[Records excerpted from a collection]
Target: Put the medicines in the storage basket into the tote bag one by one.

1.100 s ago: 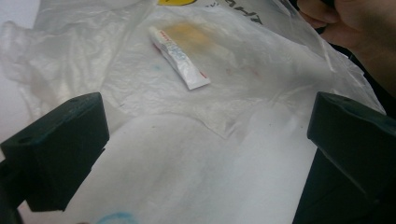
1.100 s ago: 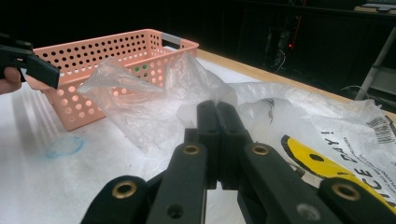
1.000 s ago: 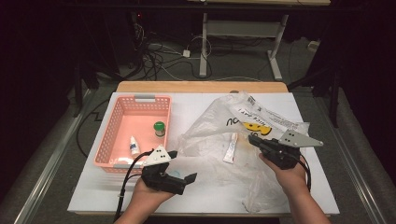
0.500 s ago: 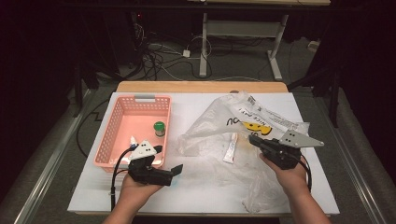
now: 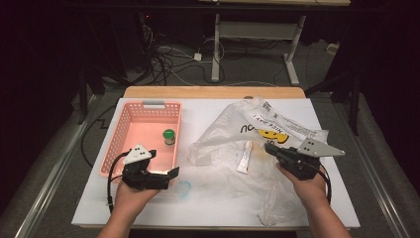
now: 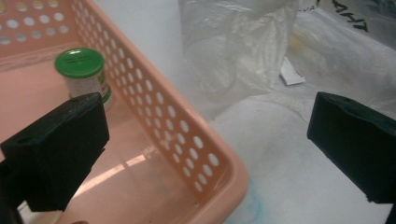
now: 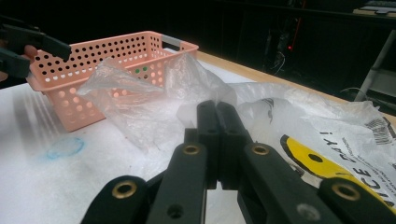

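Lab or recording studio – not home. Dark room, black surroundings, only table [image 5: 148, 210] lit from above. Table top covered with white sheet, wooden edge at far side. Behind it, tangle of cables [image 5: 183, 57] and power strip on grey floor [image 5: 64, 148]. Metal legs of second desk [image 5: 216, 44] at back. Rails along floor on both sides.

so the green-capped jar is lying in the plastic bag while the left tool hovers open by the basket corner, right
Not quite. The green-capped jar stands upright inside the pink basket, not in the plastic bag, as the high view shows. The left tool is open at the basket's near corner, as you said.
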The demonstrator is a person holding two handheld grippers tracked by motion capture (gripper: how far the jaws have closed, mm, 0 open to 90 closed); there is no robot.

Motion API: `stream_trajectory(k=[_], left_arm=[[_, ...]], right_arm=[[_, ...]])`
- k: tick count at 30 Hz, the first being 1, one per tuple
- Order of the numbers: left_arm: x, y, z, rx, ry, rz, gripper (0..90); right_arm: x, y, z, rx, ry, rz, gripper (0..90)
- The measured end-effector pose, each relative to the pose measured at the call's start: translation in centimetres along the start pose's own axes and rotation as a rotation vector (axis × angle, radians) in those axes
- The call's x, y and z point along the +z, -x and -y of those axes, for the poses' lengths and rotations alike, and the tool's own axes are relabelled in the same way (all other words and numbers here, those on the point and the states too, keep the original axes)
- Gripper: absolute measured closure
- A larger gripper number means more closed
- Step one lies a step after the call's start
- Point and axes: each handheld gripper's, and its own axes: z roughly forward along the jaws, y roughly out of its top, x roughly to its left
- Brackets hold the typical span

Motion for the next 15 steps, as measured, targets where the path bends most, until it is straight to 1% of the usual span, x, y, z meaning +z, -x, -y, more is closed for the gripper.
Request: stream_trajectory(k=[4,7,9,15], left_arm=[[-0.4,-0.8,0.1,-0.019,0.001,-0.018,0.0],[-0.6,-1.3,0.2,-0.023,-0.001,-0.036,0.0],[-0.6,-1.6,0.3,-0.029,-0.005,-0.039,0.0],[-0.9,-2.5,0.5,-0.048,-0.013,-0.065,0.0]], right_arm=[[0.0,0.0,0.0,0.0,0.0,0.0,90.0],[0.0,0.0,0.0,-0.001,-0.001,-0.002,90.0],[0.0,0.0,0.0,-0.002,-0.002,-0.003,90.0],[0.0,0.0,0.1,0.001,-0.003,-0.003,90.0]])
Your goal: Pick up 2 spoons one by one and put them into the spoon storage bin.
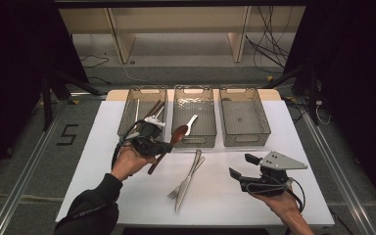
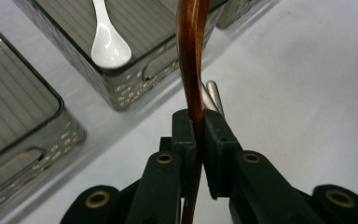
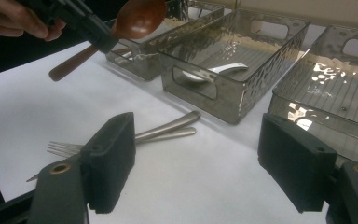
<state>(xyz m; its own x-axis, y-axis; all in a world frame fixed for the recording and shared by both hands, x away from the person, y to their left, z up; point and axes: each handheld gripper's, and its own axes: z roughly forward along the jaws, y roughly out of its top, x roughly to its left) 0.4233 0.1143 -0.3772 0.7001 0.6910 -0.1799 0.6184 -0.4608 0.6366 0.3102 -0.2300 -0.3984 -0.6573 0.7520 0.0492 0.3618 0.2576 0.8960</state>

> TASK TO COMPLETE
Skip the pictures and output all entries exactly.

> SOLUTION FOR THIS TASK
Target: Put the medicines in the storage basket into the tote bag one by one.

1.100 s ago: 
1.100 s ago: 
1.000 s ago: 
0.500 s ago: 
now: 
now: 
now: 

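Lab or recording studio – not home. Dark room, black surroundings, only table [image 5: 148, 210] lit from above. Table top covered with white sheet, wooden edge at far side. Behind it, tangle of cables [image 5: 183, 57] and power strip on grey floor [image 5: 64, 148]. Metal legs of second desk [image 5: 216, 44] at back. Rails along floor on both sides.

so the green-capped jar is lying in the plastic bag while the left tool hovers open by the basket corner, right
Not quite. The green-capped jar stands upright inside the pink basket, not in the plastic bag, as the high view shows. The left tool is open at the basket's near corner, as you said.
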The demonstrator is a person holding two handheld grippers tracked by motion capture (gripper: how far the jaws have closed, mm, 0 open to 90 closed); there is no robot.

Motion API: `stream_trajectory(k=[_], left_arm=[[_, ...]], right_arm=[[_, ...]])`
- k: tick count at 30 Hz, the first being 1, one per tuple
- Order of the numbers: left_arm: x, y, z, rx, ry, rz, gripper (0..90); right_arm: x, y, z, rx, ry, rz, gripper (0..90)
- The measured end-effector pose, each relative to the pose measured at the call's start: translation in centimetres along the start pose's own axes and rotation as a rotation vector (axis × angle, radians) in those axes
- The call's x, y and z point along the +z, -x and -y of those axes, for the poses' lengths and rotations alike, and the tool's own axes are relabelled in the same way (all other words and numbers here, those on the point and the states too, keep the original axes)
- Gripper: absolute measured closure
- A larger gripper number means more closed
- Step one lies a step after the call's start
- Point and axes: each handheld gripper's, and its own axes: z roughly forward along the jaws, y roughly out of its top, x roughly to its left
- Brackets hold the typical span

Motion for the next 15 steps, as measured, targets where the path bends most, until it is straight to 1% of the usual span, x, y, z meaning +z, -x, -y, more is closed for the gripper.
Request: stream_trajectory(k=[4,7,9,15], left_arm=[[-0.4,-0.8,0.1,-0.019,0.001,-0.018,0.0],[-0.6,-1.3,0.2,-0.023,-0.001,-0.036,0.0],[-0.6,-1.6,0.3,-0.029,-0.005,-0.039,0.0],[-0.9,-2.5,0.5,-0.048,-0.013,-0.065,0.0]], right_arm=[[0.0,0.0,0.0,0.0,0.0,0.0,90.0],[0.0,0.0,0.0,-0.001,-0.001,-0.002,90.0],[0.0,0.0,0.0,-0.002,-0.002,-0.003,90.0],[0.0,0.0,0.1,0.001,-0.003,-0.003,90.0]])
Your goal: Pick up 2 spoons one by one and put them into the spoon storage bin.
<state>(xyz m; its own x-axis, y-axis; all in a world frame fixed for the recording and shared by both hands, x away from the person, y to their left, z up; point and axes: each handheld gripper's, and its own axes: z roughly forward along the jaws, y roughly out of its top, x roughly to its left) 0.4233 0.1143 -0.3772 0.7001 0.6910 -0.1799 0.6184 -0.4608 0.6366 0.3102 -0.2300 -0.3984 -0.6573 0.7520 0.0492 0.3618 0.2576 0.8960</state>

That's the full output for the exercise.